Technology Android

masta247

Well-Known Member
Staff member
It's just that Google don't need the Android name to stand out because customers are not making the choice of buying the OS themselves. It's not Windows, duh. As simple as that. Android is a free product, it's not commercially available and phone manufacturers don't need marketing for Android anymore. They want to increase their own brand recognition and Google thinks it's okay because more HTC, Samsung, Sony phones sold the more money Google will gain from their services.

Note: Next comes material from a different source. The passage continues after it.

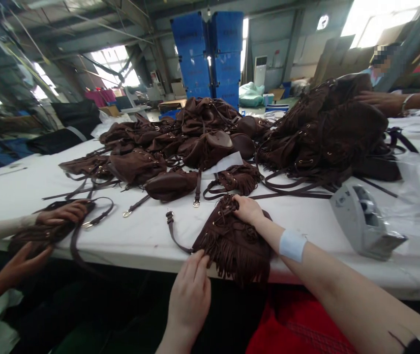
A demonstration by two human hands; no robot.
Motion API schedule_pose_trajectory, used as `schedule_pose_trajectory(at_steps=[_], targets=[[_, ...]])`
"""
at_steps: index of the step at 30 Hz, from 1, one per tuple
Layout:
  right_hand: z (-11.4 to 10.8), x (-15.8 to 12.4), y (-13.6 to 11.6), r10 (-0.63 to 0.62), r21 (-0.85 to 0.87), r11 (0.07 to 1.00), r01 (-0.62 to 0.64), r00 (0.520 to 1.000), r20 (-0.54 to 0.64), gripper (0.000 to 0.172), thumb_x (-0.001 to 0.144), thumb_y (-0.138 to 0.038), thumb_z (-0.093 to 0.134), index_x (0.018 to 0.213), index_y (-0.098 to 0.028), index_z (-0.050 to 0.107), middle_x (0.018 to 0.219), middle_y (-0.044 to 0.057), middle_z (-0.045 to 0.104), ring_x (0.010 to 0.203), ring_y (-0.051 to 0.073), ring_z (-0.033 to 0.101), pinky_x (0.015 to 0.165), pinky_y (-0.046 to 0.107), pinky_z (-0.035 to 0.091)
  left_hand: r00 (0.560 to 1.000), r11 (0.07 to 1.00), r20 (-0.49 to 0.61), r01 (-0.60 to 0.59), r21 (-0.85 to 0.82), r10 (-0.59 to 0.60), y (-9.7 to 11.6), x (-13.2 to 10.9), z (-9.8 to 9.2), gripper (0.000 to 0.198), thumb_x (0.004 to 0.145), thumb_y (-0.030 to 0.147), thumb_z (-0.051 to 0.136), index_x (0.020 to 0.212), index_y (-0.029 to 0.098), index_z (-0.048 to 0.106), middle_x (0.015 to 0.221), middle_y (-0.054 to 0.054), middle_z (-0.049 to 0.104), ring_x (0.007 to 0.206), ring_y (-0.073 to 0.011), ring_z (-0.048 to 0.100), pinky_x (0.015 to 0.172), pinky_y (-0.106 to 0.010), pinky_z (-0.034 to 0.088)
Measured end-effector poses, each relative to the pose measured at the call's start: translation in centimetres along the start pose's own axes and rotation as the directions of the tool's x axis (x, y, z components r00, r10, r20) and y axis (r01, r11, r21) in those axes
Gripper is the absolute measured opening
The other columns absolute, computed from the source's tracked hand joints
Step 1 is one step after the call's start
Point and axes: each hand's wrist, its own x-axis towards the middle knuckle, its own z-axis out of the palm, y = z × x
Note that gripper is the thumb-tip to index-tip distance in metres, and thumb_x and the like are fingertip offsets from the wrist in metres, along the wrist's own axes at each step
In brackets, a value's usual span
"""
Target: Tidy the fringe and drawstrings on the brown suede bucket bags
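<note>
A dark brown fringed drawstring bag (228, 236) lies at the table's front edge, its fringe hanging towards me. My right hand (249, 210) is closed on the gathered top of this bag, thumb and fingers around the material. At the bag's lower left corner, my left hand (191, 285) has its fingers pinched together where the side strap joins. That strap (175, 236) runs up and left from there, ending in a small buckle (169, 215). Just beyond my right hand lies another fringed piece (241, 178) of the same brown.
Brown bags (202, 118) are heaped across the white table (139, 236), with a taller pile (324, 128) at right. A grey tape dispenser (361, 216) stands at front right. Co-worker's hands (62, 212) handle a bag at left; another person's hand (379, 102) touches the right pile.
</note>
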Motion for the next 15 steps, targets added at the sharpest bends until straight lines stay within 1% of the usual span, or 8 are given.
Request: schedule_pose_trajectory(at_steps=[1,2,3,5,7,9,11,15], targets=[[0.0,-0.1,0.0,-0.001,-0.001,1.0,0.001,1.0,-0.002,0.033,0.087,-0.043,0.056,0.112,-0.022,0.056,0.107,0.008,0.067,0.101,0.023,0.061,0.084,0.031,0.041,0.999,0.999,0.032,-0.039,-0.014,0.04,0.2,1.7,0.5,0.041,0.085,0.008,0.042,0.124,0.016,0.053,0.131,-0.01,0.055,0.123,-0.0221,0.049,0.106,-0.036,0.039],[0.0,-0.1,0.0,-0.001,-0.002,1.0,0.001,1.0,-0.006,0.033,0.087,-0.043,0.055,0.113,-0.022,0.056,0.107,0.008,0.067,0.101,0.023,0.06,0.084,0.03,0.041,0.994,0.998,0.09,-0.062,-0.018,0.063,0.4,3.4,1.1,0.042,0.084,0.007,0.043,0.124,0.015,0.052,0.132,-0.01,0.054,0.123,-0.0225,0.048,0.105,-0.036,0.04],[-0.1,-0.2,0.0,-0.001,-0.005,1.0,0.001,1.0,-0.013,0.033,0.088,-0.044,0.054,0.113,-0.022,0.056,0.107,0.008,0.067,0.101,0.023,0.06,0.085,0.03,0.041,0.984,0.997,0.162,-0.072,-0.012,0.073,0.5,4.9,1.6,0.04,0.082,0.005,0.043,0.12,0.015,0.055,0.128,-0.01,0.056,0.119,-0.0224,0.051,0.102,-0.036,0.042],[-0.1,-0.3,-0.1,-0.001,-0.016,1.0,0.001,1.0,-0.027,0.033,0.088,-0.046,0.053,0.112,-0.023,0.056,0.106,0.007,0.067,0.101,0.023,0.06,0.085,0.031,0.041,0.951,0.997,0.303,-0.07,0.034,0.057,0.9,7.4,2.2,0.033,0.081,0.002,0.041,0.106,0.015,0.06,0.112,-0.009,0.062,0.106,-0.0216,0.057,0.091,-0.035,0.046],[-0.1,-0.3,-0.1,-0.002,-0.027,1.0,0.0,0.999,-0.039,0.034,0.089,-0.047,0.052,0.112,-0.022,0.057,0.105,0.008,0.067,0.101,0.024,0.06,0.084,0.031,0.041,0.914,0.992,0.403,-0.093,0.086,0.05,1.3,8.6,2.2,0.028,0.083,0.002,0.039,0.095,0.015,0.061,0.097,-0.009,0.063,0.094,-0.0212,0.06,0.083,-0.034,0.047],[-0.1,-0.2,-0.1,0.001,-0.028,1.0,-0.002,1.0,-0.03,0.034,0.09,-0.048,0.051,0.111,-0.023,0.057,0.106,0.008,0.067,0.101,0.023,0.06,0.085,0.031,0.041,0.882,0.985,0.465,-0.135,0.108,0.07,1.9,8.5,1.8,0.027,0.085,0.003,0.038,0.092,0.014,0.061,0.091,-0.009,0.063,0.089,-0.0223,0.061,0.078,-0.034,0.047],[-0.1,-0.1,-0.1,-0.002,-0.021,1.0,0.001,1.0,-0.013,0.033,0.091,-0.048,0.049,0.111,-0.023,0.057,0.106,0.008,0.067,0.1,0.023,0.06,0.084,0.03,0.04,0.862,0.984,0.504,-0.135,0.119,0.058,2.4,7.6,1.0,0.027,0.085,0.003,0.037,0.093,0.014,0.061,0.089,-0.01,0.063,0.084,-0.0231,0.063,0.073,-0.035,0.048],[0.0,0.0,0.1,-0.018,-0.021,1.0,0.018,1.0,-0.001,0.033,0.092,-0.048,0.047,0.111,-0.023,0.056,0.105,0.008,0.067,0.098,0.023,0.06,0.083,0.031,0.04,0.826,0.99,0.562,-0.042,0.135,-0.042,2.5,4.5,-0.2,0.032,0.083,0.001,0.036,0.095,0.015,0.061,0.089,-0.009,0.064,0.081,-0.0246,0.065,0.068,-0.036,0.05]])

If you are not buying an Iphone it means you are buying Android these days and because Android is running on almost every phone obviously you're going to choose between devices - camera, speed, design, battery, sd slot, whatever floats your boat. A lot of people don't know that their Galaxy runs Android, they think it's just Samsung. Samsung chose Android because they know it works best for their phones and there's no need to boast that it runs Android anymore except of just mentioning that for those who care and it doesn't matter for those who don't anyway - they are buying a phone from Samsung that has X features.
At the beginning sure, it was important when Android emerged to push it forward so not only geeks and some early adopters would buy it and it was in everyone's best interest - both OEMs and Google's alike.

Also the significance of updates and versioning kind of dropped with 4.2, which didn't bring anything new to the table. 4.1 added only project butter. The last really big update was 2 years ago. Google make only little tweaks and usability improvements (sometimes not too great). I hope they are working on huge "under the hood" improvements as well because there are still many things that need to be done.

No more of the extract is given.